Dieu ne se tient pas à distance de l’homme…

Outre les symptômes de sa maladie, le lépreux des temps bibliques souffrait de la mise à l’écart, de la condamnation à l’errance et à la solitude, de la désocialisation. Mais en le purifiant, Jésus le réintègre dans la communauté des hommes. Oui, nous sommes faits pour la relation vivifiante. Et quand un virus nous isole, jamais le Christ ne nous ôte sa compassion.

Le regard de Jésus ne se détourne donc pas du lépreux qui tombe à genoux devant lui. Le guérir, c’est aussi lui permettre de rejoindre la société qui l’a exclu. Bien sûr, tout à sa joie, l’homme ne respecte pas la consigne du « secret messianique ». Il se met à proclamer et à répandre la nouvelle, ce qui obligera Jésus à se tenir désormais en dehors, dans les endroits déserts, même si les gens de partout continuent à venir à lui. La relecture de cet événement, à la lumière de la résurrection, annonce bien d’autres guérisons pour ceux qui font confiance au pouvoir « re-créateur » du Christ.

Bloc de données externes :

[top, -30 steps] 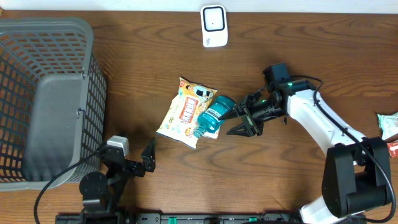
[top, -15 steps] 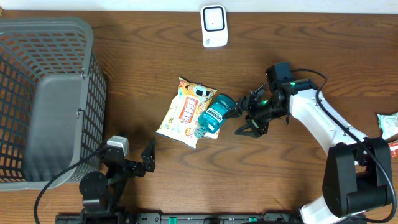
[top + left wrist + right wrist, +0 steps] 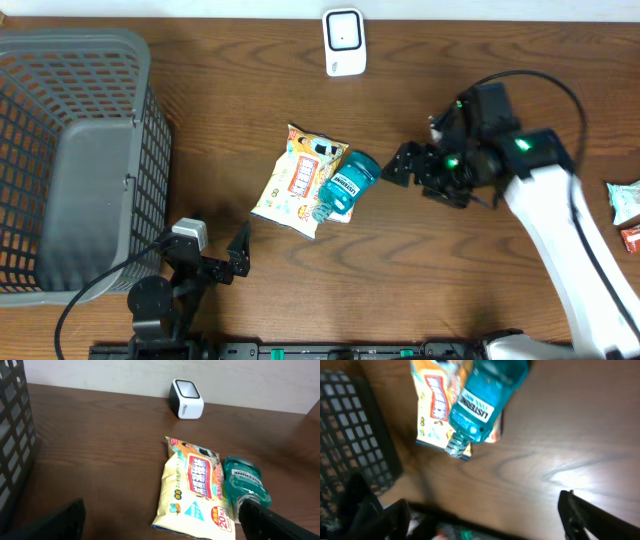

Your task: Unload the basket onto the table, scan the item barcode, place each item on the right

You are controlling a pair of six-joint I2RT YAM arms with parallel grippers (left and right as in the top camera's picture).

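Lying mid-table in the overhead view, the teal plastic mouthwash bottle (image 3: pixel 348 183) rests partly on a yellow snack packet (image 3: pixel 298 180), well apart from the white box-shaped scanner (image 3: pixel 343 42) at the far edge. In the left wrist view, the left gripper (image 3: pixel 165 520) is spread wide and empty. In the right wrist view, the right gripper (image 3: pixel 487 517) gapes empty above the bottle. Lifting and scanning seemingly remain to be done.

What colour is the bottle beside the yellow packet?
Teal bottle with a white label, clearest in the right wrist view.
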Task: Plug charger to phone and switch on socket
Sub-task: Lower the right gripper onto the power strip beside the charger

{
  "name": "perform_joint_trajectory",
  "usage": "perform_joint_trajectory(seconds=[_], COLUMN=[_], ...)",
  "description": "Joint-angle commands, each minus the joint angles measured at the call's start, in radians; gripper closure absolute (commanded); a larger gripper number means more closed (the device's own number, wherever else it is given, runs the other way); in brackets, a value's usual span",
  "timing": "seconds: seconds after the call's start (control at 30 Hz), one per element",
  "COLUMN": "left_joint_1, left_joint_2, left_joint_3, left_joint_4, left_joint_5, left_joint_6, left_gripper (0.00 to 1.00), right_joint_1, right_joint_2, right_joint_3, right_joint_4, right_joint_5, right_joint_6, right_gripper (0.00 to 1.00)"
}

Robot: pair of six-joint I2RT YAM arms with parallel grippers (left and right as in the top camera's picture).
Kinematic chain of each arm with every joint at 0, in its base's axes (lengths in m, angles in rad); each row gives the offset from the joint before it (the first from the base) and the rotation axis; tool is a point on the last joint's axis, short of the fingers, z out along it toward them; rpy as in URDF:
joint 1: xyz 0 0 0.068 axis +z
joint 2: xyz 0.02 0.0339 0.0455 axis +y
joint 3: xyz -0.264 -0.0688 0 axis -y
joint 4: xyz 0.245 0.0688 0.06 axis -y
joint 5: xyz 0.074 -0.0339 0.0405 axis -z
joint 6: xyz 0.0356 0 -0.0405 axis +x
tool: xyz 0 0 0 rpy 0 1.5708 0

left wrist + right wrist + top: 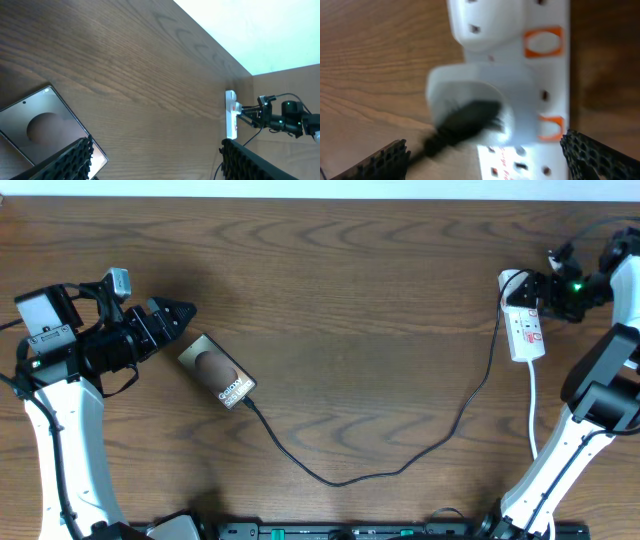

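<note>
The phone (216, 371) lies flat on the table at the left, lettering up; it also shows in the left wrist view (40, 127). The charger cable (400, 465) runs from the phone's lower end across the table up to the white socket strip (524, 328) at the right, where a white adapter (485, 100) sits in it. My left gripper (178, 315) is open and empty just left of the phone. My right gripper (535, 292) is open over the strip's far end, with red switches (543, 43) below it.
A white cord (533, 405) leaves the strip toward the table's front edge. The table's far edge meets a pale wall (240, 25). The right arm's base (560, 470) stands at the front right, the left arm's (60, 450) at the front left.
</note>
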Motion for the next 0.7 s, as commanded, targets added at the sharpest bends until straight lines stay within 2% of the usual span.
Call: perform_joint_trajectory(seconds=[0.0,0.67], left_joint_1=[-0.002,-0.002], left_joint_2=[-0.003,-0.003], left_joint_3=[-0.001,-0.001], left_joint_4=[0.0,-0.004], left_joint_5=[0.008,0.008], left_joint_6=[0.024,0.024], left_gripper=[0.2,0.2], right_joint_1=[0.018,0.024], right_joint_2=[0.013,0.014], right_joint_3=[0.021,0.016], right_joint_4=[0.005,0.008], right_joint_5=[0.006,-0.036], right_joint_6=[-0.029,0.069], right_gripper=[0.03,0.03])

Dieu ne craint pas de s’approcher de l’homme abîmé par le péché, il ne se tient pas à distance, il met « sa main sur la lèpre » et le guérit.

Nous voici donc interpellés une fois encore sur toutes les formes actuelles d’exclusion : une aberration en quelque sorte, pour nous chrétiens et pour la célébration eucharistique qui préfigure la Table du Royaume… Cette table ouverte à tous ceux qui, comme le lépreux de l’évangile, mettent leur foi dans le Seigneur.

Jésus manifeste sa volonté et sa puissance de mettre fin à ce régime d’exclusion. Il réintègre dans ses droits l’ancien lépreux, le restaure dans sa dignité. Jésus remet l’homme debout, toujours.

Toute rencontre vraie avec le Christ se prolonge par la « mission » d’annoncer la Bonne Nouvelle ! C’est à ce dynamisme que se mesure aujour-d’hui la vitalité de l’Évangile, et c’est sur nous que compte le Christ.